> _STORED DATA_:

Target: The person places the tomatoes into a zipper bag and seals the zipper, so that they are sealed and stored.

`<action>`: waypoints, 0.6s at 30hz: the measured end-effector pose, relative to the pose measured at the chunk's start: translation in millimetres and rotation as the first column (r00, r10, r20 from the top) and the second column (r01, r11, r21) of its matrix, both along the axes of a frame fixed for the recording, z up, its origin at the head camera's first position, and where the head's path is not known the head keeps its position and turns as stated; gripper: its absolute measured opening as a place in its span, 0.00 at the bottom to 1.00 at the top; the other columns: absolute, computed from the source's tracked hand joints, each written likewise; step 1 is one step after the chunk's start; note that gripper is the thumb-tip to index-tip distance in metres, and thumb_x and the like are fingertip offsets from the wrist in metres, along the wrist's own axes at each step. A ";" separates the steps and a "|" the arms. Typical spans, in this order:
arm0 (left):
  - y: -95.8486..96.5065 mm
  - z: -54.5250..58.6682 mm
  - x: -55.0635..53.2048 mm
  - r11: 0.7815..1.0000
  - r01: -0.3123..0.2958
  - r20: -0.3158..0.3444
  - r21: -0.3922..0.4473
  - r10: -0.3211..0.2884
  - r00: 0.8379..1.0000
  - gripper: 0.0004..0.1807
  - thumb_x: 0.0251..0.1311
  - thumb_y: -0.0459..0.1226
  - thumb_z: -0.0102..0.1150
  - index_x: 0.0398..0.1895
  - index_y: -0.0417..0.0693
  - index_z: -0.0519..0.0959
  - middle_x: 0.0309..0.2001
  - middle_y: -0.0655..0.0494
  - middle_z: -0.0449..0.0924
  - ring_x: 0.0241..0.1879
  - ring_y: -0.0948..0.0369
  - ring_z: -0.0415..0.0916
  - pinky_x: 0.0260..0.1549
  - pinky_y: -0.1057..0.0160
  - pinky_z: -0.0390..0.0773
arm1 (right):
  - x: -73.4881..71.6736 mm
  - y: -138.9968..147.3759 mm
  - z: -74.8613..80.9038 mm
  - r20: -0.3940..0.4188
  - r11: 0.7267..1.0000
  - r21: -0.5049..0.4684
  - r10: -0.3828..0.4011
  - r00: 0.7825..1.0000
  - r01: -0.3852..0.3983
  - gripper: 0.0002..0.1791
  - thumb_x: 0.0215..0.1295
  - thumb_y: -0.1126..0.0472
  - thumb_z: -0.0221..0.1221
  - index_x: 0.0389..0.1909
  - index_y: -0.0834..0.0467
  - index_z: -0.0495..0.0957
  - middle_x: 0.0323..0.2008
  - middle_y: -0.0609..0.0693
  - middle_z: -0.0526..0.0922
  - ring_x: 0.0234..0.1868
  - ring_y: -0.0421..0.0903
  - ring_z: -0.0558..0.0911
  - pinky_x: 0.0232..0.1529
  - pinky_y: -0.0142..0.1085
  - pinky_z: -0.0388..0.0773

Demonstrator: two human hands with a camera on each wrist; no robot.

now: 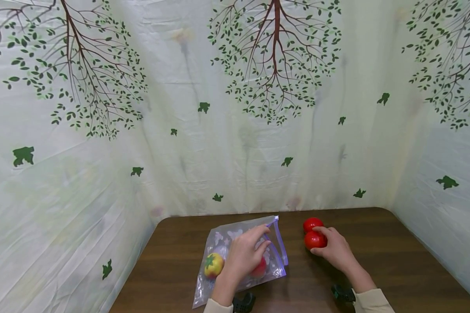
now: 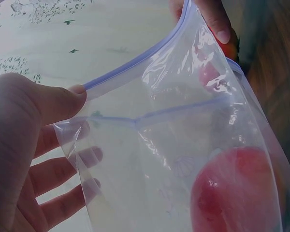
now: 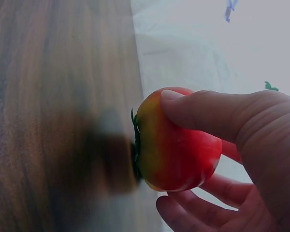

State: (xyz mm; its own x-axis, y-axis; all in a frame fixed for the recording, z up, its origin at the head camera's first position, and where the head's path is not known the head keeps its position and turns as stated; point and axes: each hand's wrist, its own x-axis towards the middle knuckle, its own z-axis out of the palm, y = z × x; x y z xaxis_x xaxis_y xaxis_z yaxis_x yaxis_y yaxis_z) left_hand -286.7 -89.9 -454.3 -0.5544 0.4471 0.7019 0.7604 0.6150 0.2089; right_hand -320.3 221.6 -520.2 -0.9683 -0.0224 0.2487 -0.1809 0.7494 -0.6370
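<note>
My left hand holds the clear zip bag by its purple-edged mouth, thumb at the zip strip and fingers behind the plastic. Inside the bag lie a yellow-and-red tomato with a green top and a red fruit, partly covered by that hand in the head view. To the right, my right hand grips a red tomato between thumb and fingers. Its green calyx faces the tabletop in the right wrist view. Just behind it is a second red tomato.
All of this is on a dark brown wooden table. Pale curtains printed with trees and leaves hang along its back and sides. A dark wrist strap sits on my right wrist.
</note>
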 end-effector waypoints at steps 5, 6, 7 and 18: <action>-0.3 -0.8 -0.8 1.000 0.000 -0.033 0.001 0.000 0.999 0.15 0.62 0.38 0.69 0.51 0.54 0.80 0.51 0.62 0.84 0.52 0.64 0.81 0.49 0.61 0.81 | -0.6 -0.3 1.8 -0.007 1.000 -0.003 0.000 1.000 0.000 0.38 0.48 0.55 0.78 0.62 0.56 0.77 0.50 0.59 0.76 0.49 0.61 0.77 0.44 0.60 0.79; -0.3 -0.8 -0.9 1.000 -0.001 -0.033 0.001 0.001 0.999 0.15 0.62 0.38 0.69 0.51 0.54 0.80 0.51 0.62 0.84 0.52 0.64 0.81 0.49 0.61 0.81 | -0.2 -0.4 2.5 -0.008 1.000 -0.004 0.000 1.000 0.000 0.38 0.48 0.55 0.78 0.62 0.56 0.76 0.50 0.59 0.76 0.49 0.61 0.77 0.43 0.60 0.79; -0.2 -0.8 -0.9 1.000 -0.002 -0.033 0.001 0.002 0.999 0.15 0.62 0.38 0.69 0.51 0.54 0.80 0.51 0.62 0.84 0.52 0.64 0.81 0.49 0.61 0.81 | 0.4 -0.8 3.7 -0.004 1.000 -0.007 -0.004 1.000 0.004 0.39 0.48 0.55 0.78 0.63 0.55 0.76 0.51 0.58 0.76 0.49 0.60 0.77 0.44 0.59 0.79; -0.6 -0.2 -0.5 1.000 0.015 -0.032 0.010 -0.014 0.999 0.15 0.61 0.37 0.70 0.51 0.53 0.81 0.52 0.62 0.84 0.53 0.64 0.81 0.50 0.61 0.80 | 9.2 -6.7 24.4 -0.033 0.999 -0.033 0.012 0.999 -0.013 0.39 0.48 0.55 0.78 0.63 0.56 0.76 0.53 0.59 0.76 0.52 0.63 0.76 0.42 0.59 0.81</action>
State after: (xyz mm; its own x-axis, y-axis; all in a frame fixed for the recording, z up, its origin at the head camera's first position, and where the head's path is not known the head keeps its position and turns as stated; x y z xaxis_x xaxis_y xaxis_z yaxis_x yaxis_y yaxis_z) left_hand -287.2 -90.6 -454.4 -0.5253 0.4476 0.7237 0.7756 0.6017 0.1908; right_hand -311.1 214.9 -495.9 -0.9594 -0.0260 0.2808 -0.2114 0.7253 -0.6552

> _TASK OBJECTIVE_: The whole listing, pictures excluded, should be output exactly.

> _EXPECTED ANSWER_:
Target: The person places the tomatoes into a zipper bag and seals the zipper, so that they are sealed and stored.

`<action>`: waypoints, 0.6s at 30hz: the measured end-effector pose, relative to the pose measured at the chunk's start: translation in millimetres and rotation as the first column (r00, r10, r20 from the top) and the second column (r01, r11, r21) of its matrix, both along the axes of a frame fixed for the recording, z up, its origin at the head camera's first position, and where the head's path is not known the head keeps its position and turns as stated; gripper: its absolute measured opening as a place in its span, 0.00 at the bottom to 1.00 at the top; the other columns: absolute, computed from the source's tracked hand joints, each written likewise; step 1 is one step after the chunk's start; note that gripper is the thumb-tip to index-tip distance in metres, and thumb_x and the like are fingertip offsets from the wrist in metres, along the wrist's own axes at each step. A ";" separates the steps and a "|" the arms. Typical spans, in this order:
arm0 (left):
  - y: -95.8486..96.5065 mm
  - z: -54.5250..58.6682 mm
  - x: -55.0635..53.2048 mm
  - r11: 0.7815..1.0000
  - r01: -0.3123..0.2958
  - r20: -0.3158..0.3444
  - r21: -0.3922..0.4473
  - r10: -0.3211..0.2884
  - r00: 0.8379..1.0000
  - gripper: 0.0004..0.1807
  - thumb_x: 0.0251..0.1311
  - thumb_y: -0.0459..0.1226
  - thumb_z: -0.0102..0.1150
  - index_x: 0.0398..0.1895
  - index_y: -0.0417..0.0693
  - index_z: -0.0519..0.0959
  - middle_x: 0.0309..0.2001
  - middle_y: -0.0655..0.0494
  - middle_z: -0.0449..0.0924
  - ring_x: 0.0241..0.1879
  - ring_y: -0.0948..0.0369
  - ring_z: -0.0415..0.0916
  - pinky_x: 0.0260..0.1549
  - pinky_y: -0.1057..0.0160
  - pinky_z: -0.0390..0.0773
arm1 (right):
  - x: -73.4881..71.6736 mm
  - y: -138.9968..147.3759 mm
  - z: -74.8613..80.9038 mm
  - r20: -0.3940..0.4188
  - r11: 0.7267..1.0000
  - r21: -0.5049..0.4684
  - r10: -0.3828..0.4011
  - r00: 0.7825..1.0000
  - r01: -0.3852..0.3983
  - gripper: 0.0002..0.1791
  - thumb_x: 0.0215..0.1295
  - thumb_y: -0.1126..0.0472
  - thumb_z: -0.0221..0.1221
  - index_x: 0.0389..0.1909
  - index_y: -0.0834..0.0467
  - index_z: -0.0495..0.0957
  - middle_x: 0.0323..0.2008
  - middle_y: -0.0609..0.0693
  - middle_z: -0.0526..0.0922
  - ring_x: 0.0234..0.1868
  - ring_y: -0.0421..0.0903
  - ring_z: -0.0558..0.0911
  - pinky_x: 0.0232..0.1529
  - pinky_y: -0.0142..0.1085
  - pinky_z: -0.0388..0.0773

Demonstrator: two human hands with a camera on each wrist; no robot.

now: 
now: 
now: 

State: (xyz mm; its own x-axis, y-axis; all in a frame fixed for the recording, z up, its origin at the head camera's first position, and where the head's path is not known the head keeps its position and turns as stated; point and axes: each hand's wrist, its own x-axis towards the middle knuckle, its own z-axis out of the palm, y = z × x; x y z xaxis_x xaxis_y xaxis_z yaxis_x yaxis_y yaxis_z) left_hand -286.7 -89.9 -454.3 -0.5544 0.4471 0.7019 0.7604 0.6150 0.2089; right_hand -320.3 221.6 -520.2 -0.9683 -0.0224 0.2487 -0.1809 0.7494 -0.6370
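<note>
My left hand holds the clear zip bag by its purple-edged mouth, thumb at the zip strip and fingers behind the plastic. Inside the bag lie a yellow-and-red tomato with a green top and a red fruit, partly covered by that hand in the head view. To the right, my right hand grips a red tomato between thumb and fingers. Its green calyx faces the tabletop in the right wrist view. Just behind it is a second red tomato.
All of this is on a dark brown wooden table. Pale curtains printed with trees and leaves hang along its back and sides. A dark wrist strap sits on my right wrist.
</note>
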 end-effector waypoints at steps 5, 6, 7 and 18: <action>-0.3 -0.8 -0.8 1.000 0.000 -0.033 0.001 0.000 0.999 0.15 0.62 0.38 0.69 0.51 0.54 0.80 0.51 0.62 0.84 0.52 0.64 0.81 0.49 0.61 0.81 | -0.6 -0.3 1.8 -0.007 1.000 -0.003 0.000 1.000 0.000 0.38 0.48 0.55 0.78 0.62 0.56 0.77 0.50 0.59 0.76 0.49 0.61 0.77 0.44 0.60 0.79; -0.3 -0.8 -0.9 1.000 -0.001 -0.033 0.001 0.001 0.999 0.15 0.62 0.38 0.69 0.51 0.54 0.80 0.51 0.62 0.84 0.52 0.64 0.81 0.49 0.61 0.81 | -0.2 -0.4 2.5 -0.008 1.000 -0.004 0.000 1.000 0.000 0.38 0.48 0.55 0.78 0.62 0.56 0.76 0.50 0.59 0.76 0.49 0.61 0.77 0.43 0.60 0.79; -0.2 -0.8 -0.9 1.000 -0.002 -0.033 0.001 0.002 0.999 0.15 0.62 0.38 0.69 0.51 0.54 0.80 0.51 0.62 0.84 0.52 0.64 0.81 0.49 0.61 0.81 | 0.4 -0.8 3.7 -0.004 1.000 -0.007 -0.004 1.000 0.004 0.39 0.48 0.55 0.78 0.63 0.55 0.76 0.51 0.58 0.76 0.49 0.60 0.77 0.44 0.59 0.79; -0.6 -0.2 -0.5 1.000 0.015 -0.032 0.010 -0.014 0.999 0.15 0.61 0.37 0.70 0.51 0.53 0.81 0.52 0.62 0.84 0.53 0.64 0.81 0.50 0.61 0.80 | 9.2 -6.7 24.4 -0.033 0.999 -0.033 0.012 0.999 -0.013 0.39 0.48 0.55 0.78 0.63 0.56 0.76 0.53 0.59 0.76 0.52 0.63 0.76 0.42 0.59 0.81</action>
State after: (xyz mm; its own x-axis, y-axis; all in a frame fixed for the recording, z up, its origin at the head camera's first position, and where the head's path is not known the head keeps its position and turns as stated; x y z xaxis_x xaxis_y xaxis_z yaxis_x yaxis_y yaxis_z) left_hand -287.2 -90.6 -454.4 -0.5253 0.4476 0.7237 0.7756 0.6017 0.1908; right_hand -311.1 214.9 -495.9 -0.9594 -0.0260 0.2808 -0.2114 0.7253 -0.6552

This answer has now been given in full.